Is his explanation correct?
Yes or no?

Traditional opning was King Pawn.
Then, Sicilian defence showed had showed up giving you headachces.
Therefore, players begun to play Queen Pwan to avoid Sicilian
defence.


Not really.

The Sicilian and even the Queen's Gambit Declined had had some
non-trivial amounts of play and analysis for a LONG time before the
shift from e-pawn to d-pawn openings became particularly marked.

However, back in the day, strategic considerations were not really
well-understood by most (this is a reason why Morphy and Philidor were
particularly powerful, as they not only had tactical genius but had
strategic skill well before the times). The popular thing then was to
play open, tactical chess, which usually happens after the e-pawn opening.

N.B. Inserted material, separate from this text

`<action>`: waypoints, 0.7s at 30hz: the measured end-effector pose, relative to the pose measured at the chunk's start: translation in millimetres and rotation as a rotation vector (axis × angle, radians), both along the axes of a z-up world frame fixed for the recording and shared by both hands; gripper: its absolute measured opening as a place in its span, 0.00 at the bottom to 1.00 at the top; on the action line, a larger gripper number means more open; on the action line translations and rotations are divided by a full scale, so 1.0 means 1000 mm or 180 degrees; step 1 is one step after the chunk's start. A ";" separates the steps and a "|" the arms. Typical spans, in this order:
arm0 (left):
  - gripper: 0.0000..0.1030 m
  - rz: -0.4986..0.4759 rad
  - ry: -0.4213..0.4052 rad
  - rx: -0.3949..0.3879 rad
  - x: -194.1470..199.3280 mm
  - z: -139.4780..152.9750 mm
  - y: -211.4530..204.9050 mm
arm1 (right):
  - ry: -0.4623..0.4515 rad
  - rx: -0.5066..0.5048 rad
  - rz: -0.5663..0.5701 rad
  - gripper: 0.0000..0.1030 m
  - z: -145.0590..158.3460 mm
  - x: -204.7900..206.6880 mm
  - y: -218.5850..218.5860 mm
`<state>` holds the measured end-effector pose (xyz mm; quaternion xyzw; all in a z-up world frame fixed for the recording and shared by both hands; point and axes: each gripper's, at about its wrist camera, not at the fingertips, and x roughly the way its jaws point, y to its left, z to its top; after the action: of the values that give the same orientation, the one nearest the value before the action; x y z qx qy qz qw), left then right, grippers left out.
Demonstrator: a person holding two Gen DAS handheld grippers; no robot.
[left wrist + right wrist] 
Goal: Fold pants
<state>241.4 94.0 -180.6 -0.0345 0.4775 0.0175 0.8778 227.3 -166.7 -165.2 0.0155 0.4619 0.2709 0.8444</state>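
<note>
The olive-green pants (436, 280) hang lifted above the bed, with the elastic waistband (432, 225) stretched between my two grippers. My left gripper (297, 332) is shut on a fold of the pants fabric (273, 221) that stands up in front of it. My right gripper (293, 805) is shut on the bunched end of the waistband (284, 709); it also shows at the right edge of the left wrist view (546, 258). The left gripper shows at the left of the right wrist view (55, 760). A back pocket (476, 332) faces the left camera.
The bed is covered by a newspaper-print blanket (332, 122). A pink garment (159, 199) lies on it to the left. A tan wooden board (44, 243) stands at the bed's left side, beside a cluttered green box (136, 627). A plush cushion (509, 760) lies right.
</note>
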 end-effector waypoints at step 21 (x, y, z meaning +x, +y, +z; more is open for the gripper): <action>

Once strategy arrived further on the scene, though, it was discovered
that while e-pawn openings are playable, d-pawn openings tend to provide
a greater strategic advantage for the first player; this was especially
true in the early days of the d-pawn's popularity in which 1 d4 d5
became the norm, as the Queen's Gambit in most variations is superior,
or at the least much more comfortable for White. It would be quite some
time before strong general defenses for Black were found for the Queen's
Gambit (although there were of course some great individual efforts,
such as Tarrasch's game as Black against Pillsbury at Hastings in 1895 -
Tarrasch defended the Queen's Gambit extremely well and probably well
outplayed Pillsbury on a strategic level; he lost only due to a tactical
error, an error which is not easy to see on the surface and only becomes
noticeable a few moves later, which it then does with fury and at that
point - the game is classic and has been analyzed many, many times - it
appears that there is no help for it).

Eventually the Queen's Gambit started being distasteful for Black and
Black began to regularly play such lines as the Semi-Slav, the Dutch,
and the various 1 ... Nf6 defenses which generally seem to give Black a
pretty good game, though 1 d4 is still generally on an objective basis
the strongest White first move.

Recently things have shifted back towards 1 e4 and especially the
Sicilian. I am not entirely sure why. At this point of course there is
some considerable incentive to play the Sicilian because of the
combination of long, memorizable book lines with few deviations (most
deviations having been tried and found wanting) and shorter time
controls (FIDE having introduced two-phase, sudden death time controls
and Rapid play which tend to discourage games that are long or involve a
lot of at the board thought, combined with online chess and the
popularity of Blitz play, which is probably the most popular time
control on ICC - in fact, it may even be one-minute lightning that is
most popular now - I find it distasteful myself, but then I do not tend
to go with what's popular ...).

But I'm not sure exactly what brought the Sicilian to the forefront. For
Black, perhaps, as 1 ... c5 seems to give Black a better game than many
other replies and also gives Black more control over the opening (after
1 ... e5 2 Nf3 on the other hand, Black has fairly few in the way of
decent choices; the Philidor is playable but generally gives an inferior
game, so the only real choices are the Petroff and 2 ... Nc6 which
allows White to choose the opening). However, I am not entirely sure why
White would want to play 1 e4 again, given the strategic advantages
generally accruing to 1 d4.

FWIW, I usually avoid 1 e4, as I do not care for the rote memorization
that dominates the Sicilian; I will instead normally play 1 d4, or the
English or Bird's.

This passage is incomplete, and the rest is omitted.